Os movimentos anti-vacinas já constituíam uma preocupação para as autoridades sanitárias, mas foi nesta altura que as manifestações - em protesto contra os certificados de vacinação, vistos como forma de discriminar pessoas - se tornaram violentas.

Antes do verão, o dossiê das vacinas já tinha enfrentado outro problema: a necessidade de aumentar a produção para alcançar a vacinação global.

Esta situação levou a Comissão Europeia a afirmar em maio que estava disponível para "avaliar" a suspensão de patentes das vacinas contra a Covid-19, uma proposta dos Estados Unidos que não foi bem-sucedida.

Em novembro passado, a EMA aprovou a extensão do uso da vacina pediátrica da Pfizer/BioNTech (Comirnaty) para crianças com idades entre os cinco e os 11 anos, considerando essa opção segura e eficaz.

Outro assunto que desencadeou um intenso esgrimir de argumentos entre os mais diversos setores da sociedade europeia.

Vários países da UE, como Portugal, Espanha, Itália, Grécia e Hungria, arrancaram já em meados de dezembro com a campanha de vacinação das crianças desta faixa etária.

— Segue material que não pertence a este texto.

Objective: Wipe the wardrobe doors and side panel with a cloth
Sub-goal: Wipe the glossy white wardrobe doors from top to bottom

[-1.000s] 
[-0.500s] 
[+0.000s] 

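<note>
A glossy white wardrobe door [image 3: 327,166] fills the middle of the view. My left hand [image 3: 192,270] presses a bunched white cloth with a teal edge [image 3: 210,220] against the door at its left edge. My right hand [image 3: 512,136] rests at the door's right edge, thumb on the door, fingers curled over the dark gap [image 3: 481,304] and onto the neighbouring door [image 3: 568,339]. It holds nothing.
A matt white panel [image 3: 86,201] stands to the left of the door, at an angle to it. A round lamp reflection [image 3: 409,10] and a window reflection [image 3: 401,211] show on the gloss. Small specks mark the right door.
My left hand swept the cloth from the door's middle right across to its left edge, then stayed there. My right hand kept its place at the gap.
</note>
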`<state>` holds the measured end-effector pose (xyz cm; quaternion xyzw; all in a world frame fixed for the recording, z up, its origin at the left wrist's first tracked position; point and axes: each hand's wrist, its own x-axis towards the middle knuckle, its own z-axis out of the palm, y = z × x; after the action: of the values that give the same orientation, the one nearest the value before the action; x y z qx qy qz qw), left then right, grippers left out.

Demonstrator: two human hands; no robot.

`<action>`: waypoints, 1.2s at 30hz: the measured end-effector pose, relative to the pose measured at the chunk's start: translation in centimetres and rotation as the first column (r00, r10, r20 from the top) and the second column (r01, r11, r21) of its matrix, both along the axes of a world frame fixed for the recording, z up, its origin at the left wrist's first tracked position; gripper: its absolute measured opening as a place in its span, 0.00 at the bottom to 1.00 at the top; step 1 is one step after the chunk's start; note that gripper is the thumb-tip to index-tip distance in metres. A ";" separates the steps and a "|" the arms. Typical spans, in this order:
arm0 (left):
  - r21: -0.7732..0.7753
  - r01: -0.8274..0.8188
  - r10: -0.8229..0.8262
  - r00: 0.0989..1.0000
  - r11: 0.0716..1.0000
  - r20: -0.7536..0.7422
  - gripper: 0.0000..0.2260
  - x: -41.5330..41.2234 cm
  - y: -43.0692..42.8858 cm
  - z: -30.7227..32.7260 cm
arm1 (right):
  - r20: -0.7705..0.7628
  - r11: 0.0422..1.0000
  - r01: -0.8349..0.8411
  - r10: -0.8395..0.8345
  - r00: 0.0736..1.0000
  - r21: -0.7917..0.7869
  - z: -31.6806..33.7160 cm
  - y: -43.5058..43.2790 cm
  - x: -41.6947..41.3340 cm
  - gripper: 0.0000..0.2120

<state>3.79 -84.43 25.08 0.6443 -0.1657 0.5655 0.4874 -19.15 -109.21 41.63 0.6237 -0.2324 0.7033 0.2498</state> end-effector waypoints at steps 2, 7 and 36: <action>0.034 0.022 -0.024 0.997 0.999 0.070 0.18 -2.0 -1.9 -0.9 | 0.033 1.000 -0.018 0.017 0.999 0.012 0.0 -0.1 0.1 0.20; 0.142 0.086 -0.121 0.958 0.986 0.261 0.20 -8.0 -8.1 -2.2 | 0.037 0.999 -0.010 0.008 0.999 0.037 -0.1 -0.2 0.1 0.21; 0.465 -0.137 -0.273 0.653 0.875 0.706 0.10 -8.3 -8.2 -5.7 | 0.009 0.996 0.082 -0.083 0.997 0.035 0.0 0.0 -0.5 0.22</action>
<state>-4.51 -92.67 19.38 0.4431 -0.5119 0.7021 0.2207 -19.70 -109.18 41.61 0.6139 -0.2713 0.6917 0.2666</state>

Outros, como foi o caso da França, começaram a vacinar apenas as crianças que apresentavam comorbidades, mas depois decidiram generalizar o processo de vacinação voluntária a todas.

A poucos dias do final de um "ano de vacinas", a doença covid-19 soma mais de 5,36 milhões de mortes em todo o mundo e cerca de 275 milhões de infetados.

No passado dia 20 de dezembro, a EMA aprovou a comercialização de emergência da vacina contra a covid-19 da Novavax, para utilização em adultos.

Esta é a quinta vacina com autorização de emergência na UE, juntando-se às da Pfizer/BioNTech, da Moderna, da Janssen e da AstraZeneca, que fazem parte do plano de vacinação português que também arrancou a 27 de dezembro de 2020.

Dados comunitários divulgados este mês apontam que mais de 82% da população adulta do bloco recebeu pelo menos uma dose da vacina anti-covid-19 e mais de 13% já recebeu uma dose de reforço.